-- RECORDS TO PROCESS follows --
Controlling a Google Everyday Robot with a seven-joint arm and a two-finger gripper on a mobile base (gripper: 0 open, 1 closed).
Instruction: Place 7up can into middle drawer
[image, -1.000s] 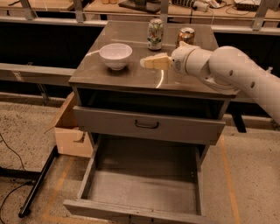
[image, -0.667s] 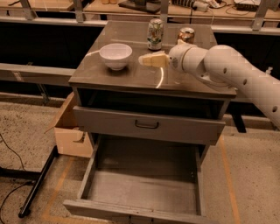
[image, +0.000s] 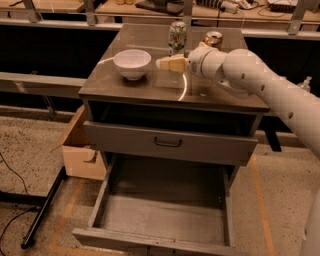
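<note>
The 7up can, green-and-white with a silver top, stands upright at the back of the cabinet top. My gripper hovers over the cabinet top in front of the can and a little to its left, pointing left, apart from the can and holding nothing that I can see. The middle drawer is pulled out wide below, with a bare grey floor.
A white bowl sits left of the gripper. A copper-orange can stands behind my wrist. A grey drawer front with a dark bar handle sits above the open drawer. A cardboard box stands on the floor to the left.
My gripper has shifted slightly left and toward the back of the cabinet top, nearer the 7up can. The cans, bowl and drawer have not moved.
</note>
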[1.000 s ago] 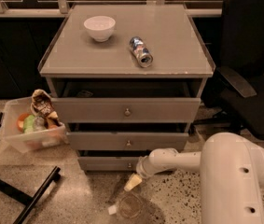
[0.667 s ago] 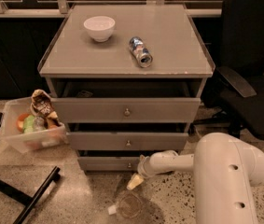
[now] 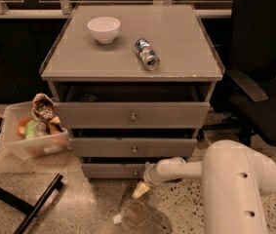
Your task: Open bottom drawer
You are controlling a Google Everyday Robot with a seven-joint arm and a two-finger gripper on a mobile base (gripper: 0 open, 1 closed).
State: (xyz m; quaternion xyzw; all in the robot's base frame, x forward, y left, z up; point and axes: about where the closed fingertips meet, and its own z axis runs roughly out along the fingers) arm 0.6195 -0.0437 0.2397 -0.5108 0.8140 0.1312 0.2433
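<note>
The bottom drawer (image 3: 110,170) is the lowest of three grey drawer fronts in the cabinet; its small round knob (image 3: 135,172) shows at the centre. It stands slightly pulled out, like the two above it. My white arm reaches in from the lower right. My gripper (image 3: 141,189) hangs just below and in front of the bottom drawer's knob, pointing down toward the floor. One pale fingertip (image 3: 140,191) shows there.
A white bowl (image 3: 104,29) and a tipped can (image 3: 147,54) lie on the cabinet top. A clear bin (image 3: 32,138) of snacks sits on the floor at left. A black office chair (image 3: 264,87) stands at right. A black stand leg (image 3: 35,206) crosses the floor at lower left.
The arm's big near segment has shifted left and now fills more of the lower right. The gripper stays by the bottom drawer's knob. The drawers have not moved.
</note>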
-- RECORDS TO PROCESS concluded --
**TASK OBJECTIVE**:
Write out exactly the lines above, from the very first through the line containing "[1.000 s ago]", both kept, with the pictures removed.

**EXERCISE RESPONSE**:
Controlling a Google Everyday Robot with a seven-joint arm and a two-finger gripper on a mobile base (gripper: 0 open, 1 closed).
Instruction: Place 7up can into middle drawer
[image, -1.000s] 
[image, -0.667s] 
[image, +0.000s] 
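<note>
The 7up can, green-and-white with a silver top, stands upright at the back of the cabinet top. My gripper hovers over the cabinet top in front of the can and a little to its left, pointing left, apart from the can and holding nothing that I can see. The middle drawer is pulled out wide below, with a bare grey floor.
A white bowl sits left of the gripper. A copper-orange can stands behind my wrist. A grey drawer front with a dark bar handle sits above the open drawer. A cardboard box stands on the floor to the left.
My gripper has shifted slightly left and toward the back of the cabinet top, nearer the 7up can. The cans, bowl and drawer have not moved.
</note>
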[1.000 s ago] 

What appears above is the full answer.